Вместе со штабными офицерами и офицерами подводной лодки мы уселись вокруг стола и за чашкой кофе начали просматривать вахтенный журнал. Я всегда придавал большое значение тщательному разбору действий командира подводной лодки. Важность этого мероприятия усиливалась тем, что проходило оно на боевом корабле вблизи от его команды. Такие совещания прямо в отсеке подводной лодки намного полезнее, чем у меня в штабе на берегу.
На этот раз Маш выглядел старше своих лет. У него был усталый, измученный вид, а лицо выражало отчаяние, вызванное неудачным походом. Он, считавшийся асом морских глубин, не потопил ни одного вражеского судна, не причинил ни малейшего ущерба противнику. Все это сильно угнетало Маша. Подобно своему командиру, офицеры экипажа Мортона сидели за столом с нахмуренными, мрачными лицами. Кое-кто из них за время похода отрастил бороду, но от этого юные подводники не казались взрослее.
Я решил собрать все факты и позже тщательно их проанализировать, а пока дать Мортону возможность высказать все, что накипело у него на душе, если, конечно, он захочет говорить. Да, такое желание у него было.
- Черт их побери, адмирал! - начал Маш. - Черт побери эти торпеды, сэр!
И он невесело усмехнулся, на что я ответил такой же горькой усмешкой. Затем он продолжал:
- Они или совсем не взрываются, или взрываются раньше времени, или зарываются слишком глубоко в воду. Они сковывают нас - вот что они делают! Сковывают по рукам и ногам. Так больше нельзя! В Японском море есть чем поживиться. Оно кишмя кишит судами, которые ведать не ведают, что кругом идет война. А мы? Возьмите "Уоху". Что мы сделали? За весь поход не потопили ни одного суденышка. Голову даю на отсечение, что когда мы входили в порт без голика на перископе, все наши матросы чувствовали себя так, словно они стояли голышом на виду у всех. Христом богом прошу, дайте мне торпеды, которые взрываются тогда, когда они должны это делать, и немедленно отправьте обратно. Район там - пальчики оближешь!
Этот человек явно был мне по душе. Он не поддакивал, не крутил хвостом, не произносил заученной фразы: "Как вам будет угодно, сэр". В нем чувствовался дух настоящей подводной службы, в котором я сам воспитался и вырос.

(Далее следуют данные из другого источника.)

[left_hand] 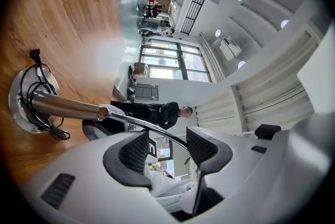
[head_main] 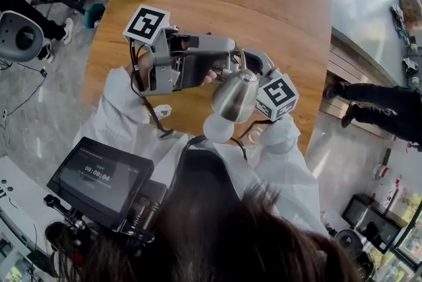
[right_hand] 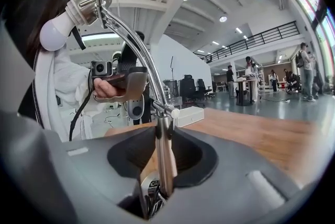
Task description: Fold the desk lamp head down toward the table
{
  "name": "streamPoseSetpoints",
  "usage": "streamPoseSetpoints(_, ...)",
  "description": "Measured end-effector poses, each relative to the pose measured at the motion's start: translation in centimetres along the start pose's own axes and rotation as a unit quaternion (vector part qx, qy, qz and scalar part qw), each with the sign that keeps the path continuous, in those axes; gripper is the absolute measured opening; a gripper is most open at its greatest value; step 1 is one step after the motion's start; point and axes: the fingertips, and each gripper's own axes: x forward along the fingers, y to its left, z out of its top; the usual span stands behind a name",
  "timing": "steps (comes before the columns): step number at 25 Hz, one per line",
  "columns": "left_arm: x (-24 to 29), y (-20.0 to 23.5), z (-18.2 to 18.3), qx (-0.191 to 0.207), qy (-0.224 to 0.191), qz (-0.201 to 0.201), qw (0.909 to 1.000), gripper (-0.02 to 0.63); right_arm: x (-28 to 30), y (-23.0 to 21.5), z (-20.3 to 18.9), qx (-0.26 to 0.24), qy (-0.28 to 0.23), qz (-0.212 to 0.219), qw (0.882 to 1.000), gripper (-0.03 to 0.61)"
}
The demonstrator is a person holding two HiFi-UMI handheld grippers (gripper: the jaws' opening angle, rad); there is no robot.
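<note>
right gripper (right_hand: 160, 157) jaws clenched on lamp post (right_hand: 166, 145), left gripper (left_hand: 166, 147) jaws apart around lamp neck (left_hand: 149, 124)

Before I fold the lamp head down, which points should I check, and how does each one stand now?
1. Right gripper clamps the lamp post: ok, jaws closed on it.
2. Left gripper grips the thin lamp arm: not ok; the arm passes between the jaws, but they stand apart.
3. Lamp head raised, bulb toward the person: ok, fold not done.
4. Cable clear of the lamp arm: ok, it lies coiled at the base.
5. Table free beneath the head: cannot tell, that spot is hidden.
</note>
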Motion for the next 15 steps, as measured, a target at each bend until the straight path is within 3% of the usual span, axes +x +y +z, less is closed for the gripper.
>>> streamPoseSetpoints(15,-0.23,-0.16,-0.62,0.06,0.012,0.033,0.9976,0.188,0.05,-0.7,0.12,0.039,0.004,0.018,0.999,0.094)
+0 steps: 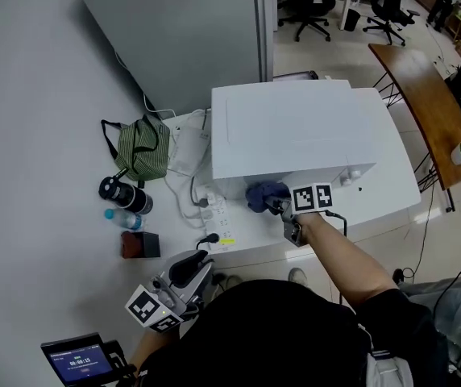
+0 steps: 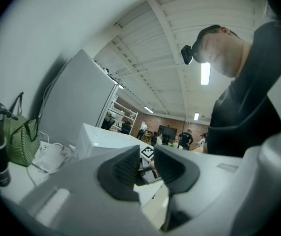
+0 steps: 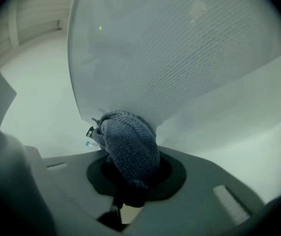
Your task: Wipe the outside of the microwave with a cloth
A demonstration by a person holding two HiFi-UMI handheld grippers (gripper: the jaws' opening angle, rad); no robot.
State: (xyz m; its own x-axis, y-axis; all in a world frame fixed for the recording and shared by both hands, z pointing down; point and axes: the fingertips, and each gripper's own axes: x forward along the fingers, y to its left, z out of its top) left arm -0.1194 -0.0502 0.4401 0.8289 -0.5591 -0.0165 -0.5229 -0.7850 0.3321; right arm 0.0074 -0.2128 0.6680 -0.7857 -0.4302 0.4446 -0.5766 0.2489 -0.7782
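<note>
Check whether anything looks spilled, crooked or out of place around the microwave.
Nothing stands out. The microwave sits square on the table, no spill shows, and the right gripper holds the cloth at its near side.

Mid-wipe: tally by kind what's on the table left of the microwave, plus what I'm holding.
Bottles: 2, black bottle, clear bottle
Bag: 1, green striped
Box: 1, dark red
Power strip: 1
White cable bundle: 1
Cloth: 1, in right gripper
Total: 7
</note>
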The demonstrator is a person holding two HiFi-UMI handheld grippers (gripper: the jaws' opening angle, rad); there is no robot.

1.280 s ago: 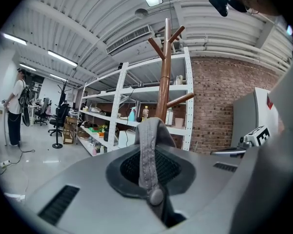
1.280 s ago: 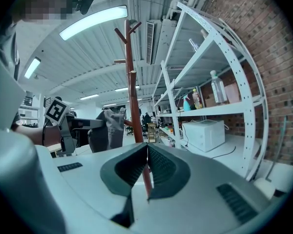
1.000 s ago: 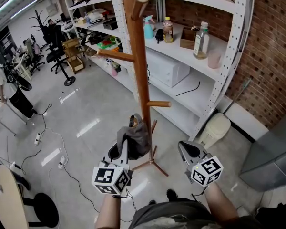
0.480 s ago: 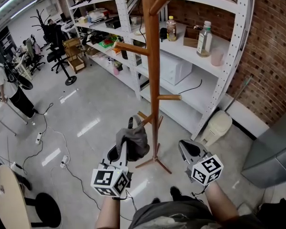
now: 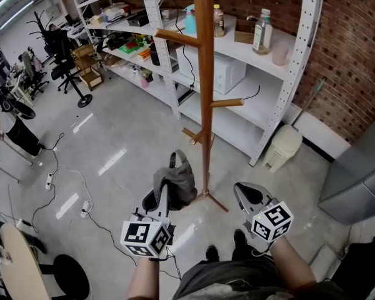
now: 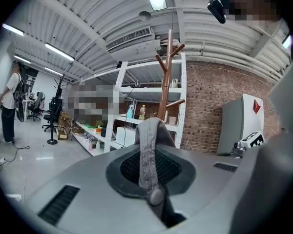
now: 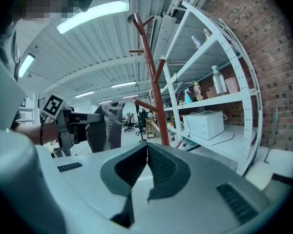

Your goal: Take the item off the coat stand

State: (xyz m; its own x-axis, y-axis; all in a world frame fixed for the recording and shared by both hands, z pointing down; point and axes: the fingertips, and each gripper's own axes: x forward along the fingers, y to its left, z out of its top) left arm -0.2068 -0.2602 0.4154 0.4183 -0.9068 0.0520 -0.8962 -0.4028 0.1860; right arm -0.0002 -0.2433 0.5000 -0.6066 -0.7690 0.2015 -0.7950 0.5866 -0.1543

- Хорошо, Маш, - сказал я отеческим тоном, который получился как-то сам собой. - Расскажите мне об этом пока в общих чертах, а подробный доклад представите потом. Но помните: чем больше я буду знать, тем большую помощь смогу оказать вам и другим подводникам, действующим в Японском море.
Маш кивнул головой в знак согласия, затянулся дымом сигареты и начал:
- Мы рассчитали свой переход таким образом, чтобы подойти к проливу Лаперуза в сумерки и ночью проскочить его в надводном положении. Тогда мы смогли бы погрузиться, находясь уже далеко в Японском море, например у острова Рэбун.
Слушая Маша, я мысленно представил себе район, о котором он говорил. Пролив Лаперуза - это мрачная, тоскливая полоса воды, проходящая, как сквозь игольное ушко, между скалистыми оконечностями островов Хоккайдо на юге и Сахалин на севере. На расстоянии 25 миль друг от друга, разделенные холодным течением пролива, на голых скалах вдающихся в море мысов Крильон на севере и Соя на юге одиноко высятся маяки. Пройдя две трети расстояния через пролив в северном направлении, можно заметить и третий маяк Нидзо Ган, построенный на небольшом островке, скорее даже рифе. Милях в 40 к западу от входа в пролив, уже в Японском море, находятся еще два острова. Тот, что лежит севернее, и называется Рэбун.